He is so cool about it that Jenny starts to wonder if he has one. She asks him a few weeks later, and he tells her, embarrassed, “I’ve thought about it, made an appointment and everything, but then I chickened out when I saw the needle. Well, not even the actual needle, I just looked at one on Google images.”

Jenny cackles, then reaches over to muss his hair. “I knew I was the tough one.”

He swats her hand away, but says “No arguments here.”

Both the flowers and the bird remain uncolored until a year later, when watercolor overlays become all the rage. Jenny chooses to color them with the lesbian pride flag, in honor of herself, and a little bit for her girlfriend too. The girlfriend won’t last the year, but Jenny will be happy to still have the tattoos for years to come. 

The next tattoo doesn’t come until a few years later, when she’s out of college and working full-time like some kind of actual adult. She chooses to do a line art of an anatomical heart on the inside of her left arm, a few inches above her needle and thread. The coloring is much simpler than her lesbian flora and fauna (as she’s come to call them), inked only in black, plus gold to accent the outline. 

Maybe it’s cliche to get a tattoo based off a song lyric, and a Kesha one at that, but fuck it, Jenny has learned to do things that are meaningful for _her_. She doesn’t owe anyone else an explanation. 

Besides, she thinks “what’s left of my heart’s still made of gold” is an excellent visual art concept. 

Her next tattoo comes a couple years later, one she gets in honor of her wife. Jenny had wanted to get one of her name (Francesca, in a simple elegant script), but when she’d asked…

“Babe, I love you. I’ll love you forever, but you cannot get my name tattooed on your chest. I will laugh every single time I take your top off.”

So she settles for getting their wedding date instead, a _9-7-19_ over her heart. She also adds a small violin on her right wrist, so both her art and her wife’s have a place over a spot that shows her heartbeat.

She doesn’t expect her wife to get one in return—Frankie has a thing about needles just as bad as Dan does—but Jenny doesn’t mind, the ring on her finger is all the proof Jenny needs.
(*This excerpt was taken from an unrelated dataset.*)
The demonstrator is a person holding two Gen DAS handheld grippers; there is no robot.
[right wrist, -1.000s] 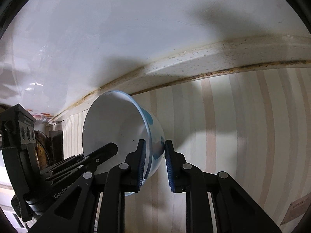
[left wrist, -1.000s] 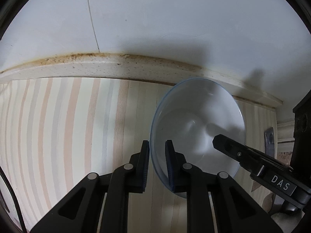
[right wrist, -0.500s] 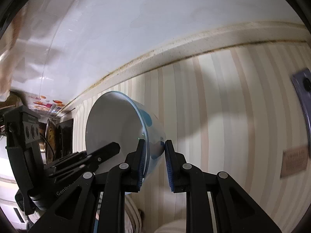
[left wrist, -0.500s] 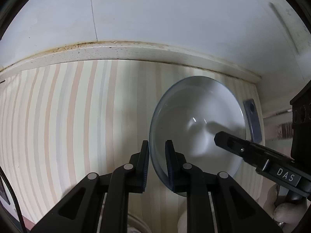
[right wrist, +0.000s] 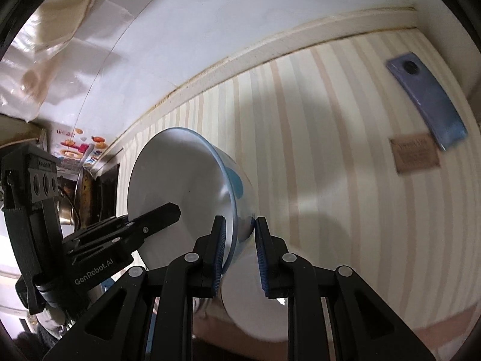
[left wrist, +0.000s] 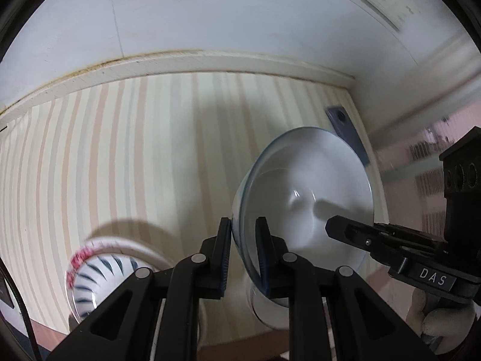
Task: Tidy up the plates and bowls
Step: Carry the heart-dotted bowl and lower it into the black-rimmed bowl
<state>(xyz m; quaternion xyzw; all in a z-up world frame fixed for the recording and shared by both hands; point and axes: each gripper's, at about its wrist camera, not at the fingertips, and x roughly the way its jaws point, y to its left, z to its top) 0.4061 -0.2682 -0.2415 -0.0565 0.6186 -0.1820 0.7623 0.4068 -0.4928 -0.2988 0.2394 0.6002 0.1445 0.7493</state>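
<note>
Bowl (left wrist: 309, 192), smooth round white ceramic, rim pinched in left claw (left wrist: 243, 252) and right claw (right wrist: 237, 251).

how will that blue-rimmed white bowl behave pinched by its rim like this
The bowl looks glazed and glossy, so it is probably rigid, breakable and slippery. The right gripper and left gripper pinch only its thin rim on opposite sides, so it may pivot.

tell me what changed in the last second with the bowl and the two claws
Both claws, left claw and right claw, lifted the white blue-rimmed bowl up and back from the wall. That brought a striped red-rimmed bowl, a blue phone and a white dish below into view. Unchanged: each claw stays clamped on opposite sides of the rim.
</note>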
A few months after Jen gets married, she’s finally hit with inspiration for a tattoo in honor of her brother. 

At her wedding, Dan had gifted her a book of poetry (because of course he did). He had been a Smug Married for years now, so Jenny had braced herself for whatever sentimental and supposedly tasteful nonsense he and his-wife-slash-her-former-nemesis could have brought, but like every gift her big brother gave her, it was infuriatingly heartfelt and perfect.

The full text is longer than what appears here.